**TASK PROMPT**.
Starting at the first line of the data, print each line verbatim up to and including the line bearing "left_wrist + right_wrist", omitting pictures.

**Records excerpted from a collection**.
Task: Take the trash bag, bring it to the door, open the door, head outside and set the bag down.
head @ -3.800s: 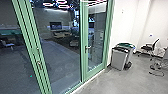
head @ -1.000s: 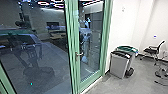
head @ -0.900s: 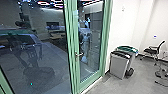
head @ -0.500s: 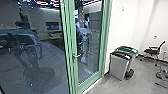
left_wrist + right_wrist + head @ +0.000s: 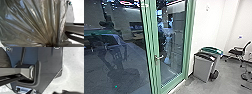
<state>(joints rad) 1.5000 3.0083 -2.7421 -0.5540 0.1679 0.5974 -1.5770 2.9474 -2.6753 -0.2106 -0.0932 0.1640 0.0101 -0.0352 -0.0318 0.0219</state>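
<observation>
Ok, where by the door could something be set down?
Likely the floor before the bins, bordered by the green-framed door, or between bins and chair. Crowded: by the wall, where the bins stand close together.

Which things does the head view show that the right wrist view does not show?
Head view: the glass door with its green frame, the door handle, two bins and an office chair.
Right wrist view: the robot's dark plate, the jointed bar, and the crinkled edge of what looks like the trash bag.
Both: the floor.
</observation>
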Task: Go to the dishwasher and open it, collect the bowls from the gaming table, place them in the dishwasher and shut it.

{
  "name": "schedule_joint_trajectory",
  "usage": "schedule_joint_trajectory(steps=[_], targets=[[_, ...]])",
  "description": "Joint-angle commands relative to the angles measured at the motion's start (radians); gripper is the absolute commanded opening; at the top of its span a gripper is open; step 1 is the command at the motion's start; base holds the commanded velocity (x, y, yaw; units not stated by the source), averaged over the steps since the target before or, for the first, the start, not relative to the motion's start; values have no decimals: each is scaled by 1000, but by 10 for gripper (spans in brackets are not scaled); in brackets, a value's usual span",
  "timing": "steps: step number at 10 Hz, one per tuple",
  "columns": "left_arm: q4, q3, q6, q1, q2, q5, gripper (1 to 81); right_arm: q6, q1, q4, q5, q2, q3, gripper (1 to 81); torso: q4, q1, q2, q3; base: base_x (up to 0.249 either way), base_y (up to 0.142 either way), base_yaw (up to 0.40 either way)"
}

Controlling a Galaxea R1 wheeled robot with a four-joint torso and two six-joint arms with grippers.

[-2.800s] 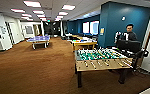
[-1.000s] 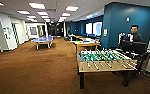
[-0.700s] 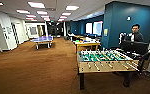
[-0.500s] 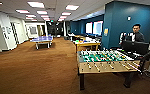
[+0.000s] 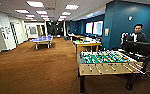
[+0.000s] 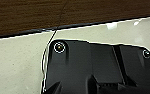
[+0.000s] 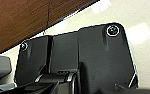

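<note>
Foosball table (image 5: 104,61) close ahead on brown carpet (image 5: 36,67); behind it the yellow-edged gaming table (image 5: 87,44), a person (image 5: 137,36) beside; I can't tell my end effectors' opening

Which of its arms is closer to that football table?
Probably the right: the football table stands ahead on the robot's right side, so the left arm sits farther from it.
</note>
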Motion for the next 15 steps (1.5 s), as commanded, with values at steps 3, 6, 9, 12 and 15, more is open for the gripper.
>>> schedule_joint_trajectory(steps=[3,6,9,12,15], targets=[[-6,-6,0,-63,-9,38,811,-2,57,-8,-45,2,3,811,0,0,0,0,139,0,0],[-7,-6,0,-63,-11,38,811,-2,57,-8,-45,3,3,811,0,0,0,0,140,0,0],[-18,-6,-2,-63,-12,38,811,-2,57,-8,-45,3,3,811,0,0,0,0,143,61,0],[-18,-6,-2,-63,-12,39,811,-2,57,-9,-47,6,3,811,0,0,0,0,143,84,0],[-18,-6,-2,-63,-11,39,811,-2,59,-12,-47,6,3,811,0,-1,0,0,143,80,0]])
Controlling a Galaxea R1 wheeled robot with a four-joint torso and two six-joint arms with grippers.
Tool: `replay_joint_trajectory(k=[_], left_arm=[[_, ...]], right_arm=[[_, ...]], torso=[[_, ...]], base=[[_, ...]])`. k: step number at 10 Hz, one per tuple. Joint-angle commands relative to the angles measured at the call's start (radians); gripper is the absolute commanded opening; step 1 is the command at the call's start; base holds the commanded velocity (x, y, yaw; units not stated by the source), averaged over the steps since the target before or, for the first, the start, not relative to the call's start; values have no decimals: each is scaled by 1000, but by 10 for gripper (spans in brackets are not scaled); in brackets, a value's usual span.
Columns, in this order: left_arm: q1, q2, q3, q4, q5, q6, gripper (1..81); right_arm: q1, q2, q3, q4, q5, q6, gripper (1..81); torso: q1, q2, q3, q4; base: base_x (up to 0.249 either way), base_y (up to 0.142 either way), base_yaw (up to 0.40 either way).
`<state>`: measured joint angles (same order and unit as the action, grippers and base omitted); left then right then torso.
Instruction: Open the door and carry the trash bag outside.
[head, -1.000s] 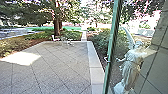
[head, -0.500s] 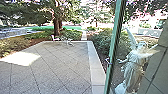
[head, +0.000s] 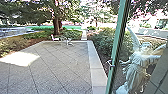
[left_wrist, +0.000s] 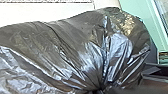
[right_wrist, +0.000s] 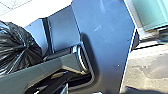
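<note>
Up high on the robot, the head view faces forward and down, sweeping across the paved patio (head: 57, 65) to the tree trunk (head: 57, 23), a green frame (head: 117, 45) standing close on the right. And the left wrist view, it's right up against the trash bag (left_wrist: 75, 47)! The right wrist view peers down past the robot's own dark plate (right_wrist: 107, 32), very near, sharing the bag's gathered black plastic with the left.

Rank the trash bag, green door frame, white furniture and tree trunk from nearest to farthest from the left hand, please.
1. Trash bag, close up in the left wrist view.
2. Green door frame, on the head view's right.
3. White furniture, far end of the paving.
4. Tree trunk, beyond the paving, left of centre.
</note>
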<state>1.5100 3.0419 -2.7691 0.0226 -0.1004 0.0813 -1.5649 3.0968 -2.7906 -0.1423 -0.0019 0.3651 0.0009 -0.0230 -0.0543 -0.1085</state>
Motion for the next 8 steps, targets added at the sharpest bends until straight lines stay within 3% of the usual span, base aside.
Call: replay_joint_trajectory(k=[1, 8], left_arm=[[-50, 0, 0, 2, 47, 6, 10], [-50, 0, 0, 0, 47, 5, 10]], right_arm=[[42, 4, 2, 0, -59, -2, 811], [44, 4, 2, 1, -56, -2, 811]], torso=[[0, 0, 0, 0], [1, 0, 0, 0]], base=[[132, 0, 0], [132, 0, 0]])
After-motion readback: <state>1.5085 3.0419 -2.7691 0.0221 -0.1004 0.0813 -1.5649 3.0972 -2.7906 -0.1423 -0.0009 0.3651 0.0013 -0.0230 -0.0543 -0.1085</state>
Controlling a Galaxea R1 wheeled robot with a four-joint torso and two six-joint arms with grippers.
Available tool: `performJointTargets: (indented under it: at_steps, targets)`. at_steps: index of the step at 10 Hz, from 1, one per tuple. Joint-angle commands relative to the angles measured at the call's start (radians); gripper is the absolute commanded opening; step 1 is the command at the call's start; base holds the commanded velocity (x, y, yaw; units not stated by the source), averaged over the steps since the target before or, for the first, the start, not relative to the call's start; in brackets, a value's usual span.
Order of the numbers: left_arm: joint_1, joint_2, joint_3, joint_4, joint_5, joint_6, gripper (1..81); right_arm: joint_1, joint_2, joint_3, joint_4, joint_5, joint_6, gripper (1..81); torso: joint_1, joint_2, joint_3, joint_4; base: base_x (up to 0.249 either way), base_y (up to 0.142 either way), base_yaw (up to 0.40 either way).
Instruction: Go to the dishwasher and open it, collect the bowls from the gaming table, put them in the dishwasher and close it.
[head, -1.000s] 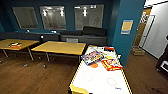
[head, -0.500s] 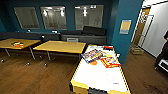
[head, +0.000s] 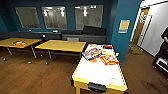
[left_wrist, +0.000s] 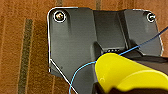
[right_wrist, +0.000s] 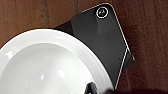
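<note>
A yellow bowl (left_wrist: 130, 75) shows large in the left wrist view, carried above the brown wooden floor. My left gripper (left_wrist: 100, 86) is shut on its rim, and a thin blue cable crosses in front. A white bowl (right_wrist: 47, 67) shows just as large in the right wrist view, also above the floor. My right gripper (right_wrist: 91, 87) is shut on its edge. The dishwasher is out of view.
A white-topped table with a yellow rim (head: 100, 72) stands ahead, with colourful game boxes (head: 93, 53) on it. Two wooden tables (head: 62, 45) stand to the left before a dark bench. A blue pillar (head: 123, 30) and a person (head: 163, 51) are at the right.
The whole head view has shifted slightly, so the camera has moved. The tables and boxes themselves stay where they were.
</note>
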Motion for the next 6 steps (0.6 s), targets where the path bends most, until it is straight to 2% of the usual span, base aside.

**ANSWER BOX**.
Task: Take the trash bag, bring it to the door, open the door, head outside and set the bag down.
head @ -3.800s: 
head @ -1.000s: 
head @ -0.900s: 
head @ -0.500s: 
left_wrist + right_wrist + head @ +0.000s: 

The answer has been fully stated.